What you need to do -> Pictures don't belong in the copy; print all the records exactly.

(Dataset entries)
• • •
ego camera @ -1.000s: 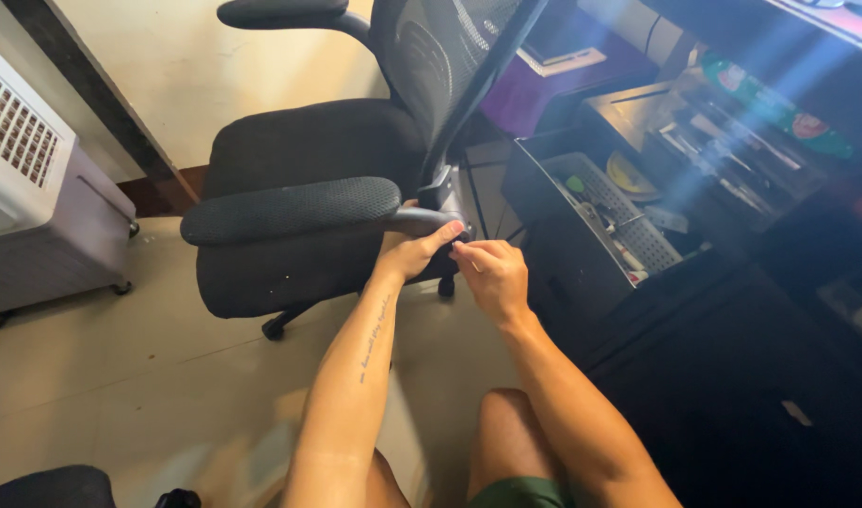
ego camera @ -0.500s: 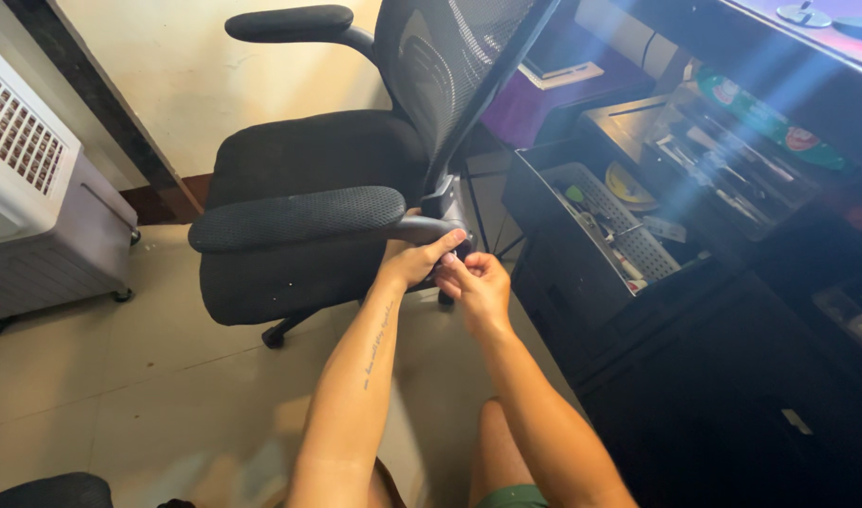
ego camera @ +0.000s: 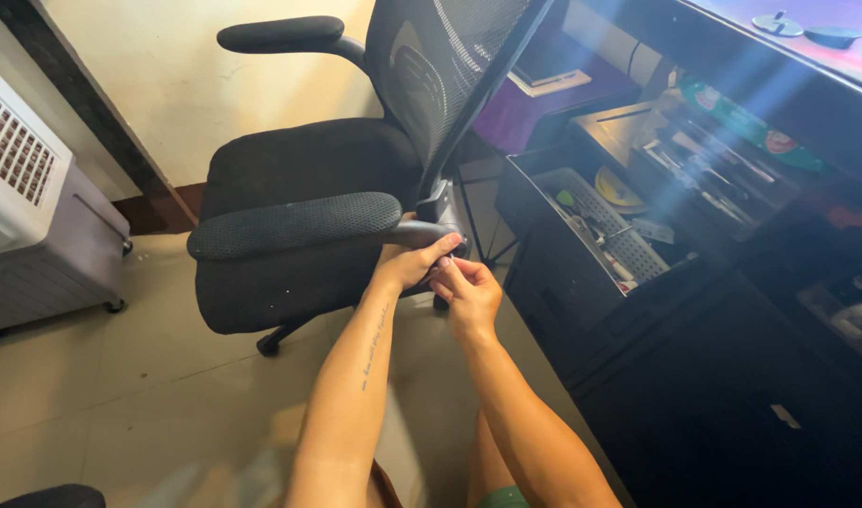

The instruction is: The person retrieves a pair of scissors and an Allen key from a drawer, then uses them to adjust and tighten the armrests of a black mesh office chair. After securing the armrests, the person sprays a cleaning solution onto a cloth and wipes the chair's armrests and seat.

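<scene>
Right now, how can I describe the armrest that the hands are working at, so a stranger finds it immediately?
Find the black office chair with the mesh back. It has two padded armrests; take the near armrest, beside the open drawer. Unlike the far armrest, both hands touch its support.

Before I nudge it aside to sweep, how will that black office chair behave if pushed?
The office chair would likely roll easily: a caster shows under the seat and the tiled floor looks smooth. It may also swivel rather than travel straight. Pushed high on the tall mesh backrest, it could tip a little. Both hands, left hand and right hand, are at its armrest bracket.
</scene>
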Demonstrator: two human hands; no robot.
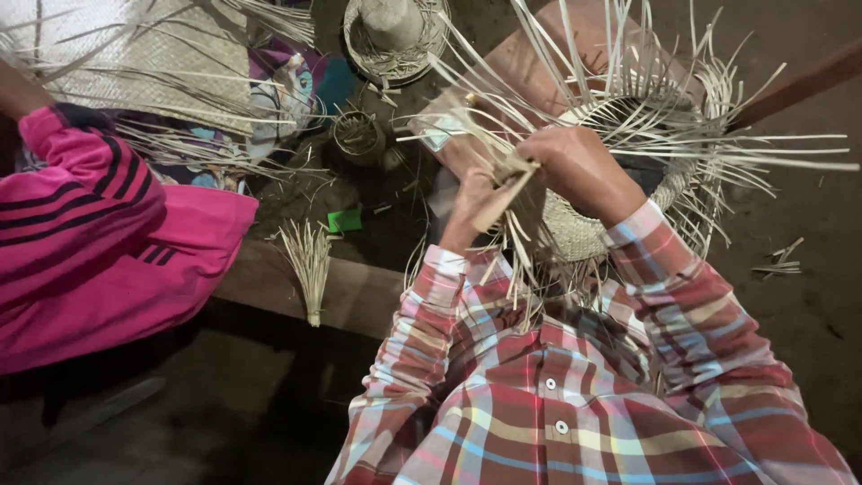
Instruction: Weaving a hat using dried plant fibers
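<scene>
Woven mat: a large pale mat [135, 54] is seen at the upper left, with loose strands fanned out from its edge over a patterned cloth.
Neighbouring person: a pink sleeve with dark stripes [90, 224] is stretched in from the left edge; the hand belonging to it is not shown.
Half-woven hat: a straw hat [620, 171] with a dark hollow crown is held up in front of the chest, its unwoven strips radiating outward all round; its lower woven part is seen just below the right wrist.
Bench: a wooden bench [359, 292] is laid across the dark floor, under and to the left of the forearms.
Arms: both forearms, in red plaid sleeves, are raised and bent at the elbow, so that the hands are brought together at the near rim of the hat.
Right hand: the right hand [579, 166] is curled over the rim from above, knuckles up, fingers clenched on the weave and strips.
Left hand: the left hand [476, 202] is set just beside the right one, touching it, fingers closed round a bunch of straw strips [516, 175] at the rim.
Finished hat: a smaller straw hat [395, 31] is lying at the top centre.
Straw bundle: a tied bundle of short straws [310, 265] is resting on the bench, well apart from the hands.
Green scrap: a small green piece [345, 219] is lying on the floor beyond the bundle.
</scene>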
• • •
Answer to this problem ->
ego camera @ -1.000s: 
ego camera @ -0.500s: 
ego camera @ +0.000s: 

The instruction is: The person retrieves a pair of scissors and an Allen key from a drawer, then uses them to adjust and tighten the armrests of a black mesh office chair. After securing the armrests, the person sprays a cleaning solution onto a cloth and wipes the chair's armrests and seat.

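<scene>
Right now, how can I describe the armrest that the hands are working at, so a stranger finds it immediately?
Find the black office chair with the mesh back. It has two padded armrests; take the near armrest, beside the open drawer. Unlike the far armrest, both hands touch its support.

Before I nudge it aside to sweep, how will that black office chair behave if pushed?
The office chair would likely roll easily: a caster shows under the seat and the tiled floor looks smooth. It may also swivel rather than travel straight. Pushed high on the tall mesh backrest, it could tip a little. Both hands, left hand and right hand, are at its armrest bracket.
</scene>
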Demonstrator: two human hands; no robot.
Instruction: Weaving a hat using dried plant fibers
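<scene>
Woven mat: a large pale mat [135, 54] is seen at the upper left, with loose strands fanned out from its edge over a patterned cloth.
Neighbouring person: a pink sleeve with dark stripes [90, 224] is stretched in from the left edge; the hand belonging to it is not shown.
Half-woven hat: a straw hat [620, 171] with a dark hollow crown is held up in front of the chest, its unwoven strips radiating outward all round; its lower woven part is seen just below the right wrist.
Bench: a wooden bench [359, 292] is laid across the dark floor, under and to the left of the forearms.
Arms: both forearms, in red plaid sleeves, are raised and bent at the elbow, so that the hands are brought together at the near rim of the hat.
Right hand: the right hand [579, 166] is curled over the rim from above, knuckles up, fingers clenched on the weave and strips.
Left hand: the left hand [476, 202] is set just beside the right one, touching it, fingers closed round a bunch of straw strips [516, 175] at the rim.
Finished hat: a smaller straw hat [395, 31] is lying at the top centre.
Straw bundle: a tied bundle of short straws [310, 265] is resting on the bench, well apart from the hands.
Green scrap: a small green piece [345, 219] is lying on the floor beyond the bundle.
</scene>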

There is no more to the output.